> Work required: Within the material below, transcribe exactly the lines from the one holding "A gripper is" through the one holding "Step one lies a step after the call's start", keeping both ends and skipping the rest.

> Stored data:
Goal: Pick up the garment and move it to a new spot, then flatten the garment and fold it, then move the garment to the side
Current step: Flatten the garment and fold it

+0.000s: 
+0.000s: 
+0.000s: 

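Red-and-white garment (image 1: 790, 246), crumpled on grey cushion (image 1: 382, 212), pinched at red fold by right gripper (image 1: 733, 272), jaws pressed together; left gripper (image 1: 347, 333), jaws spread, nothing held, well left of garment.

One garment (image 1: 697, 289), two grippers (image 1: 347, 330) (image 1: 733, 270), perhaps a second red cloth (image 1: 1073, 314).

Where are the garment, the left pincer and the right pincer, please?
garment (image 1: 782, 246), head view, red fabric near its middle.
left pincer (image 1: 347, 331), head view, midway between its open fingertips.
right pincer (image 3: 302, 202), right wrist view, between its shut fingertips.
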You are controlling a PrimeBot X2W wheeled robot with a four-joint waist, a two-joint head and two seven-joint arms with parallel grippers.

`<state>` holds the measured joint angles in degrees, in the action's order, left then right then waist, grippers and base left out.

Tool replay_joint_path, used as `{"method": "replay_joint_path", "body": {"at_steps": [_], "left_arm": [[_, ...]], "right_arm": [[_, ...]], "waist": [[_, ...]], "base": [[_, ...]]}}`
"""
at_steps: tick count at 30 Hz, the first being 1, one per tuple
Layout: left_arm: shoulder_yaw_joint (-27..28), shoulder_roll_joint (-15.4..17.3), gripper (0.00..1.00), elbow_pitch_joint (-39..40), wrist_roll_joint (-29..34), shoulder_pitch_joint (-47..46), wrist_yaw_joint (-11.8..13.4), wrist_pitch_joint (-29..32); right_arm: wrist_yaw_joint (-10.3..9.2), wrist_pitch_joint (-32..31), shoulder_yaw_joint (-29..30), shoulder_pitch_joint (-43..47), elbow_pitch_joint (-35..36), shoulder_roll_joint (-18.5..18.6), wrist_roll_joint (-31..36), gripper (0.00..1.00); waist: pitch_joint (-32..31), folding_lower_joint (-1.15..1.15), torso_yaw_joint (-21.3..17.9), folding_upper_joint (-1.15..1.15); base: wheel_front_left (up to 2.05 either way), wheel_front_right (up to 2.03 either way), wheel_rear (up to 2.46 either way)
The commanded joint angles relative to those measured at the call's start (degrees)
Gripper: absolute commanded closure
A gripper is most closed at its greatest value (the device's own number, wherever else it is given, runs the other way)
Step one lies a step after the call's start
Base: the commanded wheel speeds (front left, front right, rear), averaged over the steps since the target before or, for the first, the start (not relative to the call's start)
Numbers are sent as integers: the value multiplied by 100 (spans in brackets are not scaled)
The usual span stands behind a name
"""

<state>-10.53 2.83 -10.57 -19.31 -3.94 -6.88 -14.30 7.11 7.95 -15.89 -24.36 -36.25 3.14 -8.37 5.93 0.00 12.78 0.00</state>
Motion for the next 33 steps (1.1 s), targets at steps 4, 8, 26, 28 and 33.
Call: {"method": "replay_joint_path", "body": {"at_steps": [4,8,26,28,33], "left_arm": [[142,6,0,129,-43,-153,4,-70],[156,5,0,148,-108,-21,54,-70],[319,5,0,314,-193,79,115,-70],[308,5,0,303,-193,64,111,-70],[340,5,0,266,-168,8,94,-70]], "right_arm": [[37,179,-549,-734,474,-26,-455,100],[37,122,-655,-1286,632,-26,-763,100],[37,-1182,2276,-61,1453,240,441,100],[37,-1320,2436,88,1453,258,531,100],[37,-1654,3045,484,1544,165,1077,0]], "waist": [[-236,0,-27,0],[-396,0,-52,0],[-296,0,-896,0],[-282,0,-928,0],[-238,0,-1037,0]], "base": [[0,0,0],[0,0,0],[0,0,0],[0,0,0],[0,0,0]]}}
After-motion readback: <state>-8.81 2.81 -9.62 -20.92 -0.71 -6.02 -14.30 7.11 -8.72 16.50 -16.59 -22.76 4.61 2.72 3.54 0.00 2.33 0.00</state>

> Exercise response:
A gripper is most closed at its greatest value (the device's own number, wherever else it is given, runs the other way)
Step one lies a step after the call's start

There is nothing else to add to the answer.